#### Description of the task:
Return exactly the lines of the records below, starting at the line that contains "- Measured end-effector" and ending at the line that contains "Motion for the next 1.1", with both of those lines kept.
#### Extracted entries ####
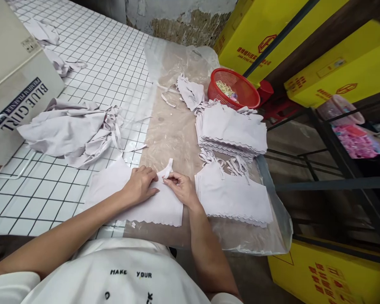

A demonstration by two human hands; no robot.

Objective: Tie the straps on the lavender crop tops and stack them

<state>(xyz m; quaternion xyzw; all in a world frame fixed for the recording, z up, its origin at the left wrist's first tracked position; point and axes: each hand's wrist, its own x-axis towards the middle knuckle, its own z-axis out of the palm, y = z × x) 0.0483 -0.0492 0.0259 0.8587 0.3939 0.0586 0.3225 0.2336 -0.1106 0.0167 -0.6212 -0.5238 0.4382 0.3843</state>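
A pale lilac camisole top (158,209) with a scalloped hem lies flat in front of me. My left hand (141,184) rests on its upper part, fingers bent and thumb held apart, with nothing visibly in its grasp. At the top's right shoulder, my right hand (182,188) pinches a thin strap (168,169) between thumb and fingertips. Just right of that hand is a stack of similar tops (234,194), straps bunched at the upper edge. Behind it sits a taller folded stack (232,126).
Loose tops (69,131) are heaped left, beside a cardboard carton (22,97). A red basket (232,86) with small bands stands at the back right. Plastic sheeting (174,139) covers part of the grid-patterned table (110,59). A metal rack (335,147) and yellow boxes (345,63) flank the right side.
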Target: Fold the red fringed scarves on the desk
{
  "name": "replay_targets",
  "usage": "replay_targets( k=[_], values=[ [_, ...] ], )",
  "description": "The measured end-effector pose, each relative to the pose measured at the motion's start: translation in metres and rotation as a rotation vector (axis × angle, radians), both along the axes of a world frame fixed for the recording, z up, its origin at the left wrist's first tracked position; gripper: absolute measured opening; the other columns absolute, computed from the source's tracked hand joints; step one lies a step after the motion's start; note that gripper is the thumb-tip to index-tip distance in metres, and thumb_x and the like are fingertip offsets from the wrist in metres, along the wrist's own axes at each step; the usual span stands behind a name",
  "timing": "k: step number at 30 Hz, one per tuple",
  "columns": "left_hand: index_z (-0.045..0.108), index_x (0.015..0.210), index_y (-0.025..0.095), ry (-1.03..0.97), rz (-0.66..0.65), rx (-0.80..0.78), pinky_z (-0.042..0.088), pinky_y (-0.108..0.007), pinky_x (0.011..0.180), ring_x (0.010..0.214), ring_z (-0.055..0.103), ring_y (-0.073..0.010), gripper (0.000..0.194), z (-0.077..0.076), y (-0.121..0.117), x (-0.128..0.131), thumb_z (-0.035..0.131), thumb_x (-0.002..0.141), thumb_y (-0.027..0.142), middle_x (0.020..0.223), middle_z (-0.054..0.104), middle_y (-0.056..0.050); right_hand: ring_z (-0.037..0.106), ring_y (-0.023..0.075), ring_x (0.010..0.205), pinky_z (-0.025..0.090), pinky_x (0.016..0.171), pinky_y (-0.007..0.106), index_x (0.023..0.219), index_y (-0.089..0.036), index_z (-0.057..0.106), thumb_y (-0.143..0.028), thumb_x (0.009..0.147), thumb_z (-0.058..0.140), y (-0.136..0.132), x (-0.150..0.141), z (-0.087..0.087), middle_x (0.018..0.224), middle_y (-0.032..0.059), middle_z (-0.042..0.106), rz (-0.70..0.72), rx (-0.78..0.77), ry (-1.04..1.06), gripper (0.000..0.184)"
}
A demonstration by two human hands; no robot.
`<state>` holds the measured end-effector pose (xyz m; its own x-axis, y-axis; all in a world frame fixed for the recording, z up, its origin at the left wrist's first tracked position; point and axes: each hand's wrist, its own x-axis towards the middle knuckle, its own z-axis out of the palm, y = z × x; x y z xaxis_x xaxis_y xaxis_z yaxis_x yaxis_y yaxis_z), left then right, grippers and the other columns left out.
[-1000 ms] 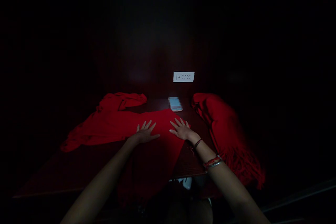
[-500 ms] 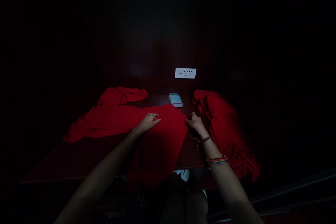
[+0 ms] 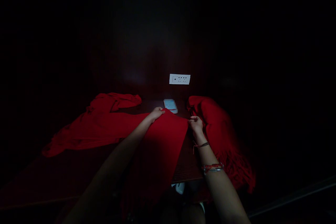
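Note:
A red scarf (image 3: 162, 136) lies over the dark table, its near part hanging past the front edge and its other end bunched toward the left. My left hand (image 3: 156, 113) is closed on the scarf's far edge, thumb and fingers pinching the fabric. At the scarf's right-hand corner, my right hand (image 3: 196, 125) pinches the cloth between thumb and fingers. Between the two hands the far edge runs fairly straight. The scarf's lower end fades into shadow.
A second red fringed scarf (image 3: 216, 126) lies heaped right of my right hand. Behind the cloth is a small pale blurred item (image 3: 170, 105), below a white wall socket (image 3: 180, 79). The dark table's (image 3: 187, 171) front edge faces me. Surroundings are very dim.
My left hand has moved away from me and to the right, from lying on the scarf to gripping its far edge. The view has shifted slightly.

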<state>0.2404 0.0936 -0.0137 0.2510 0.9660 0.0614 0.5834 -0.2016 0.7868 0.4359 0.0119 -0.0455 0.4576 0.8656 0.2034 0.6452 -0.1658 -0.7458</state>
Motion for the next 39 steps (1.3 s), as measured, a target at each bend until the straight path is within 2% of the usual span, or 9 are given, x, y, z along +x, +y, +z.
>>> replay_targets(
  k=[4, 9, 12, 15, 17, 20, 23, 32, 39],
  values=[
    [0.049, 0.086, 0.012, 0.054, 0.079, 0.032, 0.038, -0.024, 0.064, 0.078, 0.053, -0.0181, 0.022, -0.006, 0.005, 0.011, 0.055, 0.066, 0.017, 0.084, 0.058, -0.008, 0.056, 0.0140, 0.069, 0.044, 0.057, 0.022, 0.106, -0.008, 0.043, -0.019, 0.068, 0.037, 0.003, 0.002, 0.002, 0.089, 0.0096, 0.057, -0.131, -0.010, 0.030, 0.041],
    [0.038, 0.108, 0.010, 0.112, 0.097, 0.065, 0.037, -0.027, 0.071, 0.086, 0.052, -0.0201, 0.044, -0.016, 0.000, 0.010, 0.054, 0.067, 0.018, 0.092, 0.056, -0.012, 0.053, 0.0175, 0.083, 0.040, 0.073, 0.026, 0.092, -0.015, 0.056, -0.008, 0.061, 0.043, -0.008, -0.004, 0.010, 0.093, 0.0086, 0.054, -0.100, -0.041, -0.082, 0.035],
    [0.030, 0.117, 0.013, 0.174, 0.049, 0.153, 0.032, -0.028, 0.081, 0.101, 0.043, -0.0222, 0.054, -0.014, -0.014, -0.001, 0.052, 0.070, 0.026, 0.110, 0.045, -0.015, 0.046, 0.0204, 0.096, 0.035, 0.081, 0.029, 0.097, -0.016, 0.056, -0.013, 0.068, 0.042, -0.019, -0.018, 0.019, 0.105, 0.0121, 0.048, 0.008, -0.005, -0.328, 0.032],
    [0.023, 0.124, 0.017, 0.372, -0.058, 0.201, 0.028, -0.036, 0.086, 0.111, 0.031, -0.0288, 0.066, -0.013, -0.040, -0.023, 0.051, 0.069, 0.041, 0.122, 0.031, -0.016, 0.028, 0.0208, 0.114, 0.025, 0.091, 0.034, 0.116, -0.021, 0.042, -0.029, 0.079, 0.034, -0.024, -0.035, 0.023, 0.122, 0.0082, 0.036, 0.253, 0.065, -0.565, 0.039],
    [0.021, 0.126, 0.021, 0.509, -0.143, 0.176, 0.026, -0.040, 0.086, 0.113, 0.026, -0.0322, 0.073, -0.013, -0.062, -0.043, 0.051, 0.066, 0.048, 0.124, 0.026, -0.015, 0.014, 0.0224, 0.120, 0.016, 0.095, 0.040, 0.124, -0.026, 0.029, -0.043, 0.080, 0.028, -0.024, -0.046, 0.020, 0.131, 0.0041, 0.025, 0.437, -0.039, -0.622, 0.047],
    [0.023, 0.125, 0.025, 0.633, -0.239, 0.161, 0.027, -0.037, 0.086, 0.109, 0.030, -0.0290, 0.067, -0.010, -0.094, -0.073, 0.050, 0.067, 0.043, 0.119, 0.030, -0.011, 0.004, 0.0291, 0.121, 0.007, 0.094, 0.047, 0.128, -0.030, 0.018, -0.060, 0.075, 0.017, -0.020, -0.055, 0.009, 0.135, 0.0027, 0.014, 0.529, -0.336, -0.630, 0.061],
    [0.035, 0.118, 0.026, 0.705, -0.342, 0.155, 0.030, -0.029, 0.084, 0.098, 0.039, -0.0202, 0.054, -0.001, -0.116, -0.093, 0.050, 0.066, 0.028, 0.105, 0.039, -0.005, -0.002, 0.0337, 0.120, 0.001, 0.093, 0.050, 0.128, -0.033, 0.012, -0.068, 0.069, 0.010, -0.015, -0.058, 0.002, 0.137, 0.0006, 0.005, 0.482, -0.471, -0.635, 0.069],
    [0.043, 0.105, 0.026, 0.798, -0.563, -0.018, 0.031, -0.025, 0.082, 0.095, 0.037, -0.0181, 0.060, 0.023, -0.137, -0.123, 0.061, 0.049, 0.013, 0.101, 0.037, 0.000, -0.003, 0.0329, 0.120, 0.000, 0.093, 0.049, 0.128, -0.034, 0.008, -0.070, 0.067, 0.006, -0.015, -0.055, 0.006, 0.137, -0.0019, 0.001, 0.498, -0.475, -0.679, 0.071],
    [0.057, 0.086, 0.025, 0.700, -0.792, 0.024, 0.021, -0.028, 0.091, 0.110, 0.027, -0.0184, 0.024, 0.025, -0.141, -0.128, 0.055, 0.064, 0.016, 0.115, 0.037, 0.002, 0.000, 0.0320, 0.121, 0.003, 0.092, 0.051, 0.129, -0.027, 0.015, -0.060, 0.076, 0.007, -0.038, -0.061, 0.017, 0.136, 0.0031, 0.008, 0.441, -0.340, -0.757, 0.063]
  ],
)
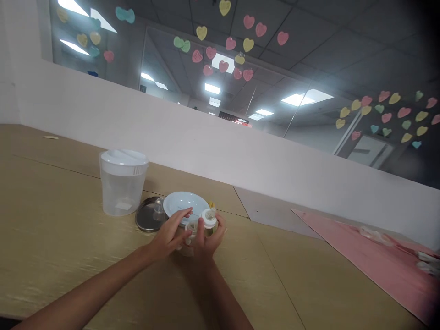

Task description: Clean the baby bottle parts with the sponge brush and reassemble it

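Observation:
Both of my hands meet over a small plastic bottle with a white screw cap [208, 219], held low above the wooden table [85, 206]. My right hand [206, 240] is wrapped around the bottle's body. My left hand [168, 236] comes in from the left, with its fingers pressed against a white part near the bottle. Just behind my hands lies a pale blue plate [184, 204], partly hidden by my left fingers. A small yellow item [211, 204] peeks out behind the cap. The bottle's lower part is mostly hidden by my fingers.
A clear plastic pitcher with a white lid [123, 183] stands left of the plate. Beside it are a round steel lid [146, 215] and a small glass cup [158, 209]. A pink sheet [378, 261] with white items lies at the right. A low white wall [206, 137] runs behind the table.

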### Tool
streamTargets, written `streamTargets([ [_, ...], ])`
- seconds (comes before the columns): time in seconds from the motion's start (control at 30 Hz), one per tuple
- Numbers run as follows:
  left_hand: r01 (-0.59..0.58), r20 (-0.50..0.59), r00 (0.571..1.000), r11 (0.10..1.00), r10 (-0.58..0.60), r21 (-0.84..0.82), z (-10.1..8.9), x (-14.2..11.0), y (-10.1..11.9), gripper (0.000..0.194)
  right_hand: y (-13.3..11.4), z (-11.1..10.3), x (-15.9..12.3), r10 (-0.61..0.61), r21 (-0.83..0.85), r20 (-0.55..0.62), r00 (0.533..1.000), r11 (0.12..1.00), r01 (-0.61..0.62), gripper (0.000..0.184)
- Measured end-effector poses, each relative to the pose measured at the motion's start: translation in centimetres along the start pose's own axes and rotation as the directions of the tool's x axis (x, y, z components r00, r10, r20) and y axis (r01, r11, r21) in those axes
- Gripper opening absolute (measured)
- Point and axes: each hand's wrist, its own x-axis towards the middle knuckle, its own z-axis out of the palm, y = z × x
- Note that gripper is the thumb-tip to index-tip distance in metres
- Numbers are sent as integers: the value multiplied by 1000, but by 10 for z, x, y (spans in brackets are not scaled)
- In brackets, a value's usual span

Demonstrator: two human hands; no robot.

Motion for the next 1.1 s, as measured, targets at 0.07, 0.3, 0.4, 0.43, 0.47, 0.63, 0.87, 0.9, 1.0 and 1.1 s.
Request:
streamTargets([
  [0.07,5,77,997,1000,-7,25,7,-6,-6,58,6,-1,-5,51,8,49,997,999,-52,34],
  [0.3,52,47,997,998,-53,33,18,-11,-19,66,15,-2,-11,-116,-5,216,970,993,120,30],
  [0.4,58,31,998,998,-58,-6,17,-11,-18,74,14,0,-11,-103,-16,268,958,994,111,30],
  [0.43,57,27,998,998,-56,-7,17,-11,-18,76,14,1,-11,-102,-11,283,954,994,109,30],
  [0.47,56,22,998,998,-56,-4,17,-11,-18,77,14,1,-11,-104,-5,298,949,994,110,30],
  [0.63,54,21,998,998,-55,34,20,-13,-18,72,15,0,-8,-103,21,344,933,995,102,27],
  [0.87,31,-40,999,986,-25,163,23,-13,-18,67,16,-3,-6,-85,53,305,948,996,72,21],
  [0.9,34,-52,998,985,-26,171,23,-12,-18,67,16,-4,-5,-72,50,290,954,997,60,20],
  [1.0,41,-58,998,985,-32,169,22,-11,-16,64,17,-5,-1,-43,33,251,967,999,36,17],
  [1.1,48,-50,998,987,-41,153,21,-10,-15,58,17,-6,2,-50,26,250,967,999,45,17],
])
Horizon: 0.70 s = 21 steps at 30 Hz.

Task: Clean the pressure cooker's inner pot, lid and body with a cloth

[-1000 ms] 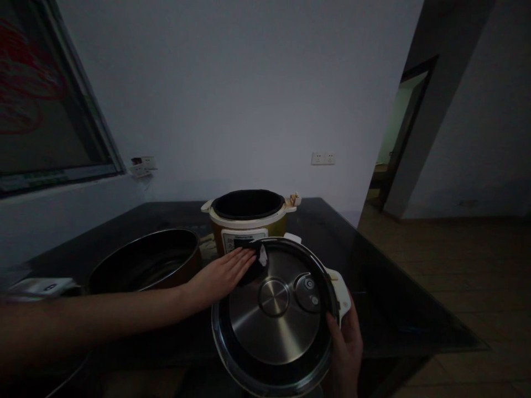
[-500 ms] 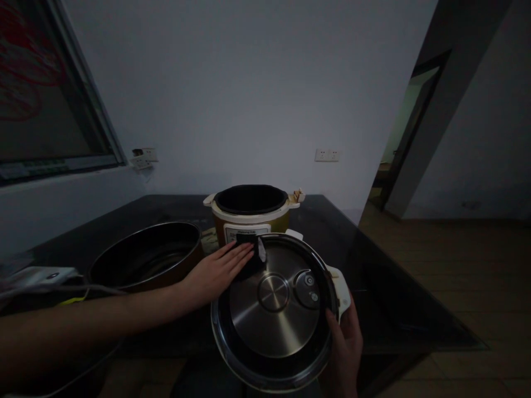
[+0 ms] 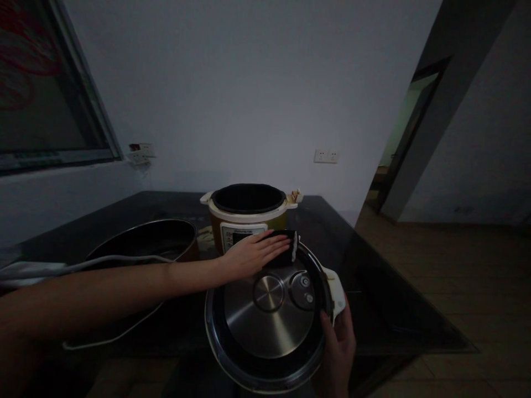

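Here we are at the black, glossy tabletop [image 3: 332,232], and front and centre we have a round lid [image 3: 269,334] with a brushed-steel disc, a dark inner ring and a pale outer edge. It stands tilted at the near side of the table, steel face towards us, just in front of the cooker. Our right hand [image 3: 340,345] has a firm, closed hold at its right side: thumb over the rim, fingers behind, right beside the white plastic handle [image 3: 335,290].

Up at the lid's top edge, our left hand [image 3: 244,258] reaches across with fingers nearly straight and close together, laid flat over a black cloth [image 3: 277,260] with a ragged white edge. The thumb is out of sight, so we cannot tell whether it pinches the fabric.

Just below the cloth, two small round metal fittings [image 3: 305,282] sit on the disc, and left of them we spot a raised circular centre [image 3: 269,293].

Behind the lid stands the squat gold-and-white cooker [image 3: 244,218], its mouth showing a black interior, a control panel on its front partly covered by our hand. To the left sits the wide, dark, brown-sided pan [image 3: 191,252], and a pale cable [image 3: 124,258] runs in front of it, along our left forearm. On the wall beyond, we see a white double socket [image 3: 326,156].
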### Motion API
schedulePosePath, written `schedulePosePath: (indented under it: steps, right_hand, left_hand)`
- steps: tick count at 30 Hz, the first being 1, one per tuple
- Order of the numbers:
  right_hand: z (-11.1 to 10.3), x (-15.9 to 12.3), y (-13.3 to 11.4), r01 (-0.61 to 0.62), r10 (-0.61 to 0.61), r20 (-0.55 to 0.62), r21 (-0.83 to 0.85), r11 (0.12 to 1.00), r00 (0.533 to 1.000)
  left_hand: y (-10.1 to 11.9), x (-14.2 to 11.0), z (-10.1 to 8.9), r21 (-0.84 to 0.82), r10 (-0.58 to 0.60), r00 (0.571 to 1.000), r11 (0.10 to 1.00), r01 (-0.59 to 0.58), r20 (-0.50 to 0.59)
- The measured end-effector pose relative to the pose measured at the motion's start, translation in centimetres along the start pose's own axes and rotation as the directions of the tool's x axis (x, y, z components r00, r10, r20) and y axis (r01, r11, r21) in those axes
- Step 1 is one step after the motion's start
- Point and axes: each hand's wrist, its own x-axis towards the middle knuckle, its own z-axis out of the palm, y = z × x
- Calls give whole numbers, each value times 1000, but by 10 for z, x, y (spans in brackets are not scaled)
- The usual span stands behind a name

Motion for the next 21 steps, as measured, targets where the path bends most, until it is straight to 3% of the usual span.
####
#### Exercise output:
- Measured end-effector poses, each relative to the pose measured at the motion's start: translation in centimetres along the start pose's own axes and rotation as the directions of the tool's x axis (x, y, z components r00, r10, r20) and y axis (r01, r11, r21) in those axes
- Gripper opening absolute (measured)
- Point and axes: each hand's wrist, its own x-axis towards the middle knuckle, its own z-axis out of the palm, y = z × x
- Note that gripper is the thumb-tip to index-tip distance in metres
- Numbers are sent as integers: the value multiplied by 1000, but by 10 for z, x, y (spans in brackets are not scaled)
- In brackets, a value's usual span

Demonstrator: two human hands; no robot.

Motion for the next 1.1 s, as measured, targets at 0.07, 0.3, 0.4, 0.43, 0.47, 0.63, 0.87, 0.9, 1.0 and 1.1 s.

The output for this exercise is complete.